The number of bits needed to represent a number like $i$ is roughly $lo g_{2} (i)$ . So, the number of bits for our exponents is roughly $lo g_{2} (lo g_{2} N)$ .

Therefore, we can bound the complexity:

K (x) \leq c + O (lo g lo g ∣ x ∣)

This demonstrates that strings with this kind of deep mathematical structure are highly compressible and have very low information content.

Defining Randomness

Kolmogorov complexity gives us something profound that probability theory cannot: a formal definition of randomness for a single object. The intuition is simple and beautiful:

An object is random if it has no pattern. The shortest way to describe it is to present the object itself.

In our formal language:

A binary string $x$ is random if it is incompressible. Formally,
$K (x) \geq ∣ x ∣$

A random string has no internal structure that a program could exploit to generate it from a shorter description.

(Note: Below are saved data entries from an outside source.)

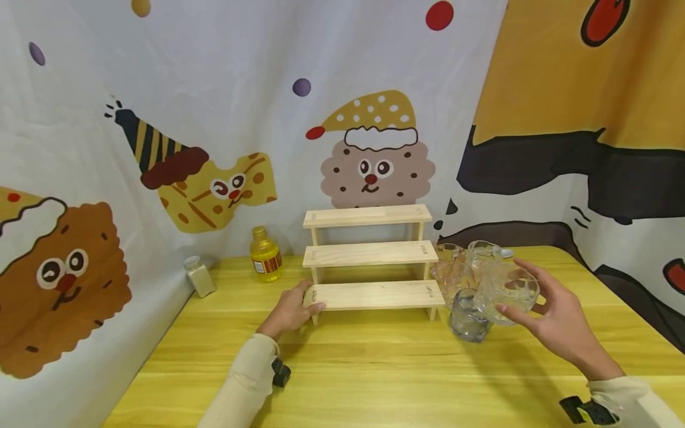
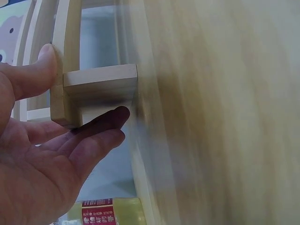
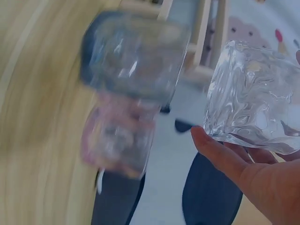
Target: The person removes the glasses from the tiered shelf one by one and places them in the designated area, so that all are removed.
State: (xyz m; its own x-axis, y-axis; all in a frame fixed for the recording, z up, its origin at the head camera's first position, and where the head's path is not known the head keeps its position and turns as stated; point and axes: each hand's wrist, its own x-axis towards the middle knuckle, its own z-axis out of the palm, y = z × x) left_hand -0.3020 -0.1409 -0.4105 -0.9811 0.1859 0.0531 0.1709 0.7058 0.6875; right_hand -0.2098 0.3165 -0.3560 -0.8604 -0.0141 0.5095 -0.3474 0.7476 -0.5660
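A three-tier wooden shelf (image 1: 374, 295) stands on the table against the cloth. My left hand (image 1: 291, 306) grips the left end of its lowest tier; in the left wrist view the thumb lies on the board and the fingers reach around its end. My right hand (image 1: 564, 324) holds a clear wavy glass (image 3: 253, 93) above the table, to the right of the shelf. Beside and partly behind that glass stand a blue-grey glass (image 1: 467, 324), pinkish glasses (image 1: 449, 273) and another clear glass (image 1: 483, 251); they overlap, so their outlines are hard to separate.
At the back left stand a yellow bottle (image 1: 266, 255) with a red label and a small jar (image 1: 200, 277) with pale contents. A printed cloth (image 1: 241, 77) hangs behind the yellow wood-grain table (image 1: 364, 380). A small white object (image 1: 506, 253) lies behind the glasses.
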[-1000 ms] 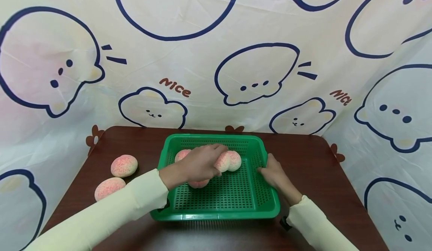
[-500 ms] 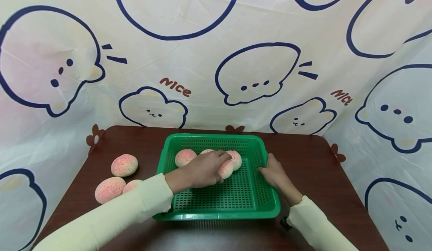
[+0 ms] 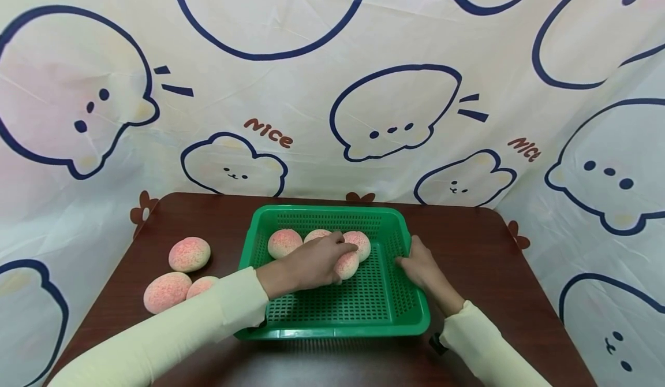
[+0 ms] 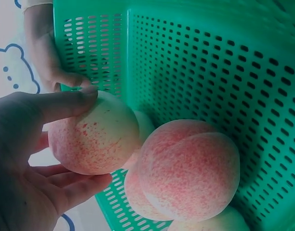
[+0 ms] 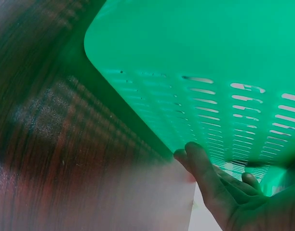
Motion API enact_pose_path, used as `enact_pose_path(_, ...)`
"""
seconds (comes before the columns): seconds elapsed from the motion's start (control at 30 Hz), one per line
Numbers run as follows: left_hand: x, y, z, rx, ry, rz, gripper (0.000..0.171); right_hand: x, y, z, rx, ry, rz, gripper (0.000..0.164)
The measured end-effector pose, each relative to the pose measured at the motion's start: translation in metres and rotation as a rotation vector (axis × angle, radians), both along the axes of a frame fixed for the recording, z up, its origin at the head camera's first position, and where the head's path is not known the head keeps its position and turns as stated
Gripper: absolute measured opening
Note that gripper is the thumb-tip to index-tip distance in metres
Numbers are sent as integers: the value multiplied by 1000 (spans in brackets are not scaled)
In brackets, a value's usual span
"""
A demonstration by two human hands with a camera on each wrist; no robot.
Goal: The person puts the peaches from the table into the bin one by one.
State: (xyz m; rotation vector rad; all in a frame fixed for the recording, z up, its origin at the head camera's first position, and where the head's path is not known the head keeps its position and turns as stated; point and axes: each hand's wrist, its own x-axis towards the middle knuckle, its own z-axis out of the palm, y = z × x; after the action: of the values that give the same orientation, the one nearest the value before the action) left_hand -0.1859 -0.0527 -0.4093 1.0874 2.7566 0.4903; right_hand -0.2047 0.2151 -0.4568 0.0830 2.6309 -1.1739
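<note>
My left hand (image 3: 309, 263) is inside the green plastic basket (image 3: 332, 332), holding a pink-speckled peach (image 3: 347, 265) between thumb and fingertips. Seen from the left wrist, the held peach (image 4: 94, 137) sits close beside other peaches, one large pink peach (image 4: 191, 168) nearest the camera. Against the basket's far side in the head view lie a left peach (image 3: 284, 242) and a right peach (image 3: 357, 245), with another peach (image 3: 316, 234) partly behind my hand. My right hand (image 3: 422, 268) grips the basket's right rim; its fingers lie along the outer wall in the right wrist view.
On the table (image 3: 467, 242), left of the basket, are an upper peach (image 3: 189, 254), a lower peach (image 3: 167, 292) and a smaller-looking peach (image 3: 201, 286) beside my left sleeve. A cartoon-printed cloth (image 3: 312, 92) hangs behind and around the table.
My left hand has shifted slightly toward me with its peach, uncovering peaches behind it. A third table peach now shows past my sleeve. My right hand stays on the rim.
</note>
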Motion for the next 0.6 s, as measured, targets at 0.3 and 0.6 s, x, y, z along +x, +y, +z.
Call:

The Existence of Random Strings

This definition would be hollow if random strings were a mere theoretical curiosity. However, a simple counting argument shows they are not only real but abundant.

Lemma 2.5: For every natural number $n$ , there exists a random binary string of length $n$ .

Proof by Counting

This is a classic application of the pigeonhole principle.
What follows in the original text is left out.